**PROMPT**
Every line in the listing should be set down again verbatim.
■ ■ ■ ■ ■ ■ ■
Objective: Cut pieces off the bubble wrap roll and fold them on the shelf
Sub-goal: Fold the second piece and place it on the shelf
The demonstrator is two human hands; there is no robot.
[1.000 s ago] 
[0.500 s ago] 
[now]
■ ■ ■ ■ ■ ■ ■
**REPLY**
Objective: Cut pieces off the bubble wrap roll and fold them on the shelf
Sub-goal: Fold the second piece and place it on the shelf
The demonstrator is two human hands; there is no robot.
[1.000 s ago] 
[0.500 s ago] 
[now]

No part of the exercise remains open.